Pensé en ese mapa hoy que me la he pasado pensando en Luis de Lión, yo nací en
diciembre del 83, y leyendo Los poemas
del volcán de Fuego me nace del corazón y muy ingenuamente la pregunta,
¿era todo horror en los 80?, y cae como un trueno la pregunta sobre el pecho y
escucha uno de regreso los testimonios de una guerra que al parecer fue precisamente detrás del
amor, pero quiero insistir que nací en aquella década, y mis amigos nacieron en
aquella década y entre nuestros nacimientos desaparecieron a Luis de Lión, y
algunos meses antes mis padres hacían el amor, y los de mis amigos, los padres
de esta generación en la que vivo, hacían el amor y se decían palabras hermosas
al oído, y recorrieron sus cuerpos y buscaron algo, y pareciera una herejía recordar
el brillo en los ojos de nuestros viejos en las noches más crueles del horror,
y suena terrible pensar en las caricias cuando sabe uno la cantidad de cuerpos
partidos, reventados, ultrajados contra la piedra y el fuego, así podría sonar
y sin embargo estoy yo acá, y están ustedes, y mis hermanos, y pasó así en
Chile, y en Perú, y en Bolivia y en El Salvador y Nueva Zelanda y en Japón, y
pasaba algo así en algún lugar de Antigua Guatemala, en San Juan el Obispo, y pasaba algo así en las manos de un
joven maestro, uno que estaba enamorado, uno que escribió “la aldea que yo
traía en la cabeza/ fue tomada por asalto y arrasada” y hablaba del amor aquel
poeta, y como él es fácil se recordar a Otto René Castillo, a Roberto Obregón,
a Manuel José Arce, enamorados, ardiendo, literalmente, el fuego inclaudicable
del amor, y vuelve uno a pensar “cinturón de fuego del pacífico” y significa
algo totalmente distinto en 1984 que en 2014, y significa algo totalmente
distinto hace algunos minutos y ahora que compartimos estas palabras como una
mano que aprieta mientras sonríe silenciosa.

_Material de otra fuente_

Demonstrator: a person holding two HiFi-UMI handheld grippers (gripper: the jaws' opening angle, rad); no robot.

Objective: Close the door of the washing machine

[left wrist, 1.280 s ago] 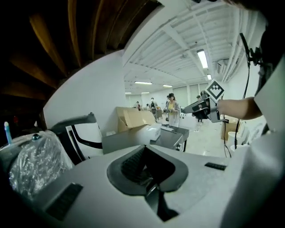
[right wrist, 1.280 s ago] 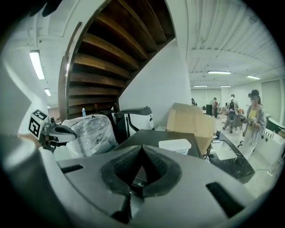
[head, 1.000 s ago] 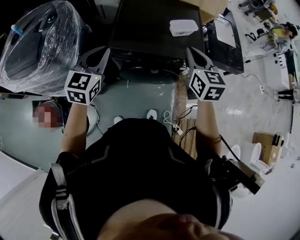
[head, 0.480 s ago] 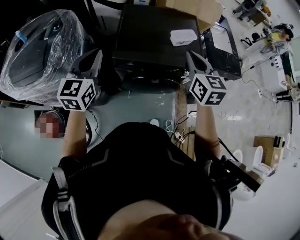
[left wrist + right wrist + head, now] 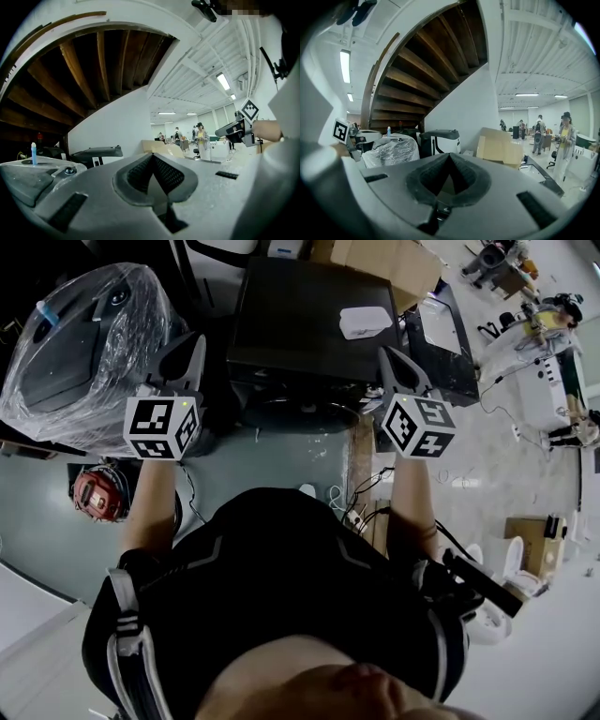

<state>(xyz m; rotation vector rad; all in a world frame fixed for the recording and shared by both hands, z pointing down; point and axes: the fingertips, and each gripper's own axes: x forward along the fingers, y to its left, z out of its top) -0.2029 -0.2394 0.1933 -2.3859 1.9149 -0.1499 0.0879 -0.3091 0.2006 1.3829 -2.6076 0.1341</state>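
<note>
Both hands are up in front of the black box-shaped washing machine (image 5: pixel 309 320), one to each side of its front and clear of it. The machine stands on the grey-green floor (image 5: pixel 281 451), between a plastic-wrapped grey appliance (image 5: pixel 84 334) and a low black cabinet (image 5: pixel 450 329). A small white box (image 5: pixel 366 322) sits on its lid.

Left gripper (image 5: pixel 185 351): fingers clenched, nothing between them. Its own view shows pad on pad (image 5: pixel 152 157).
Right gripper (image 5: pixel 396 367): the same, clenched and empty (image 5: pixel 449 157).

The round dark door (image 5: pixel 300 407) shows from above only as a curved rim under the lid edge. I cannot tell whether it is latched or standing slightly ajar.

Judgement: this scene fits hands raised ahead of a push, and equally hands drawn off a door already shut. A lower look at the door rim would settle which. If contact with the door is needed, clenched fingers should work as a blunt pusher. I would press on the rim opposite the hinge, squarely, until the latch seats.
</note>
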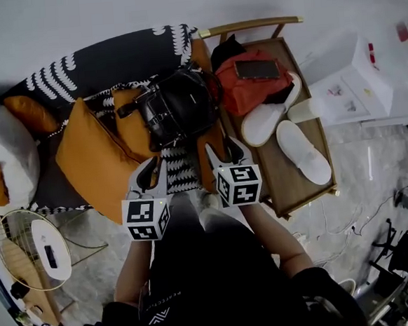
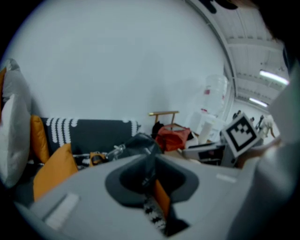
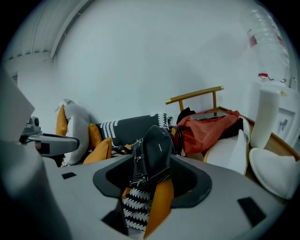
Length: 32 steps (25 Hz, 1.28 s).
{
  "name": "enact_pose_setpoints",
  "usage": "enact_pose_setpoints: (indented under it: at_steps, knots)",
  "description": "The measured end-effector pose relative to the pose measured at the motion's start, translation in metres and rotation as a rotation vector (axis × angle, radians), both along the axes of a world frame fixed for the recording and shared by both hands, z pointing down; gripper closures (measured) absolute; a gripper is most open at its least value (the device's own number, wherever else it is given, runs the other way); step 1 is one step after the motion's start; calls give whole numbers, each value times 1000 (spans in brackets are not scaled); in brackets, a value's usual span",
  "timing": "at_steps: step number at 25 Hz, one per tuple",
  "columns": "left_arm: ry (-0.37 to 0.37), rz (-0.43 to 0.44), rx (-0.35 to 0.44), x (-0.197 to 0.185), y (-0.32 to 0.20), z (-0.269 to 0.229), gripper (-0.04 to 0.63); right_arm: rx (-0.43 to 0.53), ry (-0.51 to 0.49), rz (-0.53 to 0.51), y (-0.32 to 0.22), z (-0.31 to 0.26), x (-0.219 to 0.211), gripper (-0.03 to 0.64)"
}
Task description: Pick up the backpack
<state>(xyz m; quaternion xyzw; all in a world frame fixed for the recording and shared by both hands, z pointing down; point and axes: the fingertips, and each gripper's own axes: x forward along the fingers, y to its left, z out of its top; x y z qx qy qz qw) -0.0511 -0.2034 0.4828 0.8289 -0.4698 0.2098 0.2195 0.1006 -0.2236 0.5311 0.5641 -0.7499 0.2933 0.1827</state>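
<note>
The black leather backpack (image 1: 178, 104) lies on a sofa among orange cushions, on a black-and-white patterned throw. It shows straight ahead in the left gripper view (image 2: 140, 146) and in the right gripper view (image 3: 157, 150). My left gripper (image 1: 151, 173) hovers just short of the backpack's near side, jaws spread, nothing between them. My right gripper (image 1: 228, 152) is beside it at the backpack's near right corner, also open and empty. Neither touches the backpack. The right gripper's marker cube (image 2: 241, 133) appears in the left gripper view.
A large orange cushion (image 1: 94, 157) lies left of the backpack, with a white pillow (image 1: 10, 156) further left. A wooden bench (image 1: 290, 180) at right carries a red bag (image 1: 251, 88) with a phone (image 1: 256, 69) and white slippers (image 1: 301, 151). A fan (image 1: 31, 250) stands on the floor at left.
</note>
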Motion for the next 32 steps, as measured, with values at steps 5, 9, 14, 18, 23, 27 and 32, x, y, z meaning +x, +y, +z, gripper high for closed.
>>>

Llevo varios días pensando en
mapas, quizá por eso sospecho que a Luis de Lión le pasó algo parecido con un
cuerpo, con el suyo y con el de alguien que aún ama. Presiento que le pasó
aquello de volver palabras algo que es espacio, algo que se busca, el anhelo
ancestral de llegar, de encontrar, el ansia infinita de llegar a un destino,
los mapas.
Y entonces me encuentro a Walter
Benjamin digamos a una edad intermedia
entre la de Luis y la mía, escribiendo
“Viejo mapa: una gran mayoría de la gente busca en el amor su hogar
eterno. Otros (muy pocos), un eterno
viaje. estos son melancólicos que evitan el contacto con la tierra. buscan a
quien mantenga lejos de ellos la violenta nostalgia del hogar. Y, a eso, son
fieles. Los libros y tratados medievales cuando se ocupan de tal temperamento
conocen el anhelo que abriga esta gente por el viaje”. Y entonces nos
encontramos, un poco por casualidad, Benjamin, Luis de Lion, mis amigos y yo en
una esquina del centro histórico de Guatemala de la asunción, y alguien
pregunta ¿de qué lado sale el sol? e instintivamente los otros señalamos hacia
allá, hacia el oriente, sin ningún mapa en las manos.